Work to be completed: Begin at the line below that holds "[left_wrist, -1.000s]" and end at the line that holds "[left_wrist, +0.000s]", transcribing each line exactly and skipping any picture.

------ Collected data

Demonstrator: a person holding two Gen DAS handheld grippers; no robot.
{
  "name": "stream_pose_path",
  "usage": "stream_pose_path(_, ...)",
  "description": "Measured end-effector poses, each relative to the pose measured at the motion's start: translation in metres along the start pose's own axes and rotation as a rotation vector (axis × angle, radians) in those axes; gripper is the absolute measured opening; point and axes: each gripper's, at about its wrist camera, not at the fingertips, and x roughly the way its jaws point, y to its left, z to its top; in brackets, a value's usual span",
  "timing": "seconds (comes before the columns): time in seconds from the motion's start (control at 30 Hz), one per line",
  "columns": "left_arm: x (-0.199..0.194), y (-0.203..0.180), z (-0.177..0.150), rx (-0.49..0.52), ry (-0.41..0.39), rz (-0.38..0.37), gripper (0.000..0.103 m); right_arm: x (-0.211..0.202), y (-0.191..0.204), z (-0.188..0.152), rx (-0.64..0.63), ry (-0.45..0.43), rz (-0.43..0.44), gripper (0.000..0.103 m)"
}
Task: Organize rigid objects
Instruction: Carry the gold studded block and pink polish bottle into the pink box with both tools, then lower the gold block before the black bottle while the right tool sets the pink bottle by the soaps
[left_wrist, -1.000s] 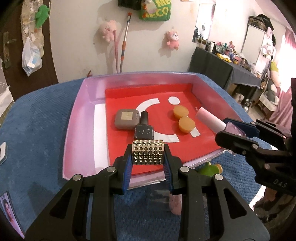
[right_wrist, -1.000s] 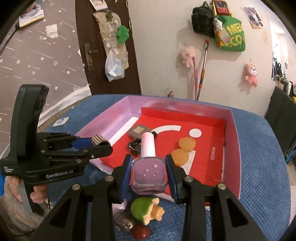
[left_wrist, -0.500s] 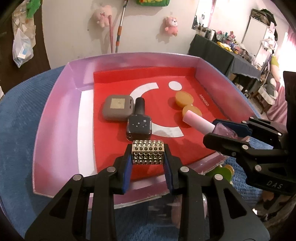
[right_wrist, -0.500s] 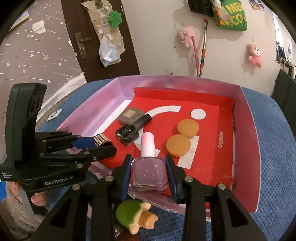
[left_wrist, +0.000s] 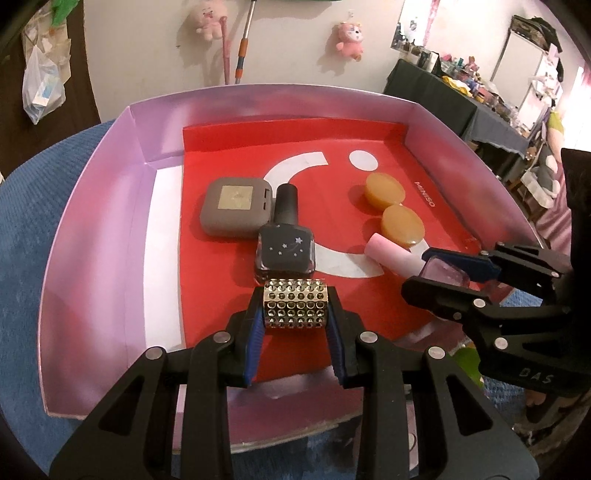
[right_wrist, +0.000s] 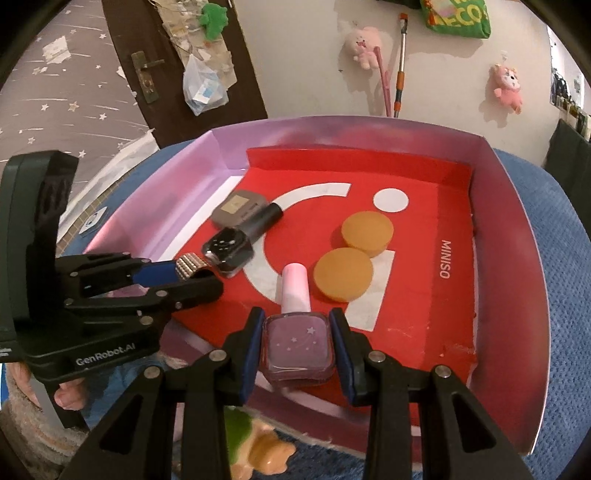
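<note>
So there's one big shallow tray (left_wrist: 92, 236) with pinkish-purple walls and a red floor with white shapes, sitting on a blue textured cloth (left_wrist: 22, 229). Going left to right in the left wrist view: one grey rounded-square case (left_wrist: 236, 205) with a pale square patch on top, then one dark nail polish bottle (left_wrist: 286, 243) lying flat with its black cap touching the case's right side, tiny stars on its face. Just in front of that bottle the left gripper (left_wrist: 295, 308) is clamped on one studded gold-silver cylinder (left_wrist: 295, 308), rows of little spikes all over it, held sideways between the blue pads over the tray's near part. Further right there are two round amber-orange discs (left_wrist: 384, 188), flat and thick, sitting just beside each other, whether they touch I can't tell. Then the right gripper (right_wrist: 297, 349) is closed on one purple nail polish bottle (right_wrist: 297, 349), square-ish glass body with small white stars and a pale pink cap (right_wrist: 295, 286) pointing into the tray toward the nearer disc; the bottle hangs over the tray's near edge. Outside the tray, below the right gripper, one green and peach toy figure (right_wrist: 255, 443) lies on the cloth. A hand (right_wrist: 68, 397) shows under the left gripper's handle.
</note>
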Motion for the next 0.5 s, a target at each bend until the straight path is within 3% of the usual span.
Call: stream_pose_path(0.5, 0.011, 0.001, 0.014, -0.006, -0.024, 0.050, 0.028, 0.012, -0.010, 0.015, 0.008, -0.031, -0.099, 0.038)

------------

Response to this exercise:
[left_wrist, -1.000s] 
[right_wrist, -1.000s] 
[left_wrist, -0.500s] 
[right_wrist, -0.500s] 
[left_wrist, +0.000s] 

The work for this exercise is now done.